Don't they also have jurisdiction in that sphere of activity?
Shouldn't they be doing something with reference to this?

Mr. SCHULBERG. But they don't do anything about it either. have that further on in my statement, sir. It is part of the record, so I felt I didn't have to read it.

The next change we suggest: Page 65, line 6, strike the entire line and add (c).

The language we urge is—

A markup to cover in part the cost of doing business, which markup in the absence of proof of a lesser cost shall be 6 per centum of the total cost at the retail outlet.

We admit quite frankly we could live with the original language of section 38, to wit, "A markup to cover the cost of doing business. We are mindful of Judge Loevinger's testimony, on H.R. 9808, in his capacity as Assistant Attorney General, in charge of the Antitrust Division of the Department of Justice, in which he stated his department believes laws should be as general as possible.

But we feel that using the 6-percent figure, which is certain and definite, would tend toward easier administration, rather than the general phrase "cost of doing business" which would vary from store

to store.

This concludes the suggested changes we have to offer.

Mr. MULTER. On that point, can we combine the two suggestions and use the general language, markup to cover the cost of doing business, and then the markup of 6 percent being the presumptive cost of doing business, so if a man has more or less he can show more or less and come in and show the ABC Board that he is still within the law.
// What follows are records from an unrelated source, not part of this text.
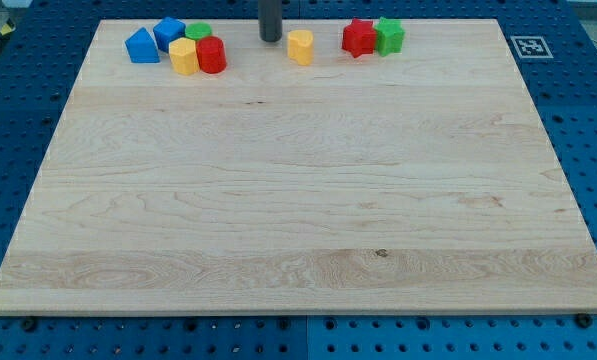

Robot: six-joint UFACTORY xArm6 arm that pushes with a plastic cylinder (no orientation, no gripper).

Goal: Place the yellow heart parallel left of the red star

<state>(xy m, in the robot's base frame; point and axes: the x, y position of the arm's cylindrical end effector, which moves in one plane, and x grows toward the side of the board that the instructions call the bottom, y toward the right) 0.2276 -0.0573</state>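
1. My tip (270, 39) is a bare rod with no gripper to open or close.
2. Yellow heart (300, 46) sits just to its right on the tabletop (298, 200).
3. Red star (357, 38) lies farther right, touching a green star (388, 36).

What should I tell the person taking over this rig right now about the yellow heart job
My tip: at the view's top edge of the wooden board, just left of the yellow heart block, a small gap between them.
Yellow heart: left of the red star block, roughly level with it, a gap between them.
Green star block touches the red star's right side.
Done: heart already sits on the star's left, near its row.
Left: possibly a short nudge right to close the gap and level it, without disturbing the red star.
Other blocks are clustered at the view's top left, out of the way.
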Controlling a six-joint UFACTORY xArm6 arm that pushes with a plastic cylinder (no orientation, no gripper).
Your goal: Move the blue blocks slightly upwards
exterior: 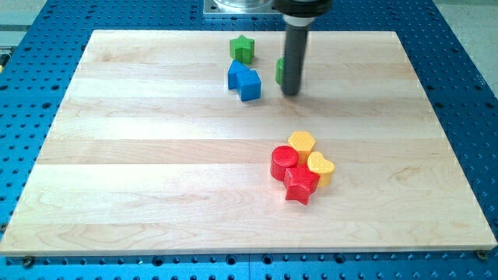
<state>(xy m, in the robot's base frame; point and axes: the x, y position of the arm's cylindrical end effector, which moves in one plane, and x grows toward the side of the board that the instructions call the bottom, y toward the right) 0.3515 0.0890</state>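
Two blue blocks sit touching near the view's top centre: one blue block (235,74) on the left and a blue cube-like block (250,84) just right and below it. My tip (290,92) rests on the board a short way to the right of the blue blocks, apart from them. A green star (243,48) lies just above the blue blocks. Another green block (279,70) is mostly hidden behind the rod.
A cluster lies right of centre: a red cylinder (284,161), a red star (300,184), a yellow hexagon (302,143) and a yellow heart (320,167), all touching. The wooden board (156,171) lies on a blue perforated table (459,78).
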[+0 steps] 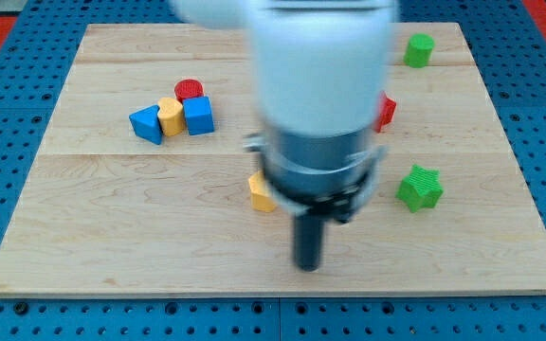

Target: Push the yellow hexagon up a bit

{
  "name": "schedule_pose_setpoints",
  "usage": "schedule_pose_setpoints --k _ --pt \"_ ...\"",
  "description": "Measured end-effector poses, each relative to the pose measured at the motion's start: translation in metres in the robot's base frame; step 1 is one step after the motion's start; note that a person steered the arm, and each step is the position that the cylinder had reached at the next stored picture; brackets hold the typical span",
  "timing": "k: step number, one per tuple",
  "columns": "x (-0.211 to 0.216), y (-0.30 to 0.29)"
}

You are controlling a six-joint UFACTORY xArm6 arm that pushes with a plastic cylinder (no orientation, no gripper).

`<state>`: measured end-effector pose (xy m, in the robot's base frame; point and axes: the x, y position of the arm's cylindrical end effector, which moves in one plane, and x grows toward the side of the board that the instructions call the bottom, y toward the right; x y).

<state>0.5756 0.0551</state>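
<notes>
A yellow block, likely the hexagon, lies near the board's middle, partly hidden behind the arm's body. My tip is below it and to its right, apart from it. The arm's blurred white and grey body covers the view's upper middle.
A cluster at the view's left holds a blue block, a yellow block, a blue cube and a red cylinder. A red block peeks out right of the arm. A green star and a green block lie on the wooden board.
</notes>
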Motion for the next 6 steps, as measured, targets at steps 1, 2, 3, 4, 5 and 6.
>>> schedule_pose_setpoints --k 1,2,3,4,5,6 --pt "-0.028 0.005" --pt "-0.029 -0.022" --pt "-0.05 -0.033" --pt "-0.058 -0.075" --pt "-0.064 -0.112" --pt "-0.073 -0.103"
Mr. SCHULBERG. Mr. Chairman, I believe the bill already does that, because it states that if you can show that your cost of doing business is less, you have a right to use a smaller percentage.

In other words, this is not a price fixing bill in any way.

Mr. MULTER. In other words, the bill does, in its present language, give that flexibility.

Mr. SCHULBERG. Yes, sir.

Mr. MULTER. So that you don't interfere with the competition of the more efficient as against the less efficient?

Mr. SCHULBERG. That is right, sir.

May I go on?

Mr. MULTER. Please.

Mr. SCHULBERG. I have listed here also seven additional things that this bill does for the first time. It is in my statement. I suppose it isn't necessary to read it for the record.

Would you want me to read it or leave it go?

Mr. MULTER. It is in the record as part of your statement?

Mr. SCHULBERG. Yes. Of course, it would break the continuity.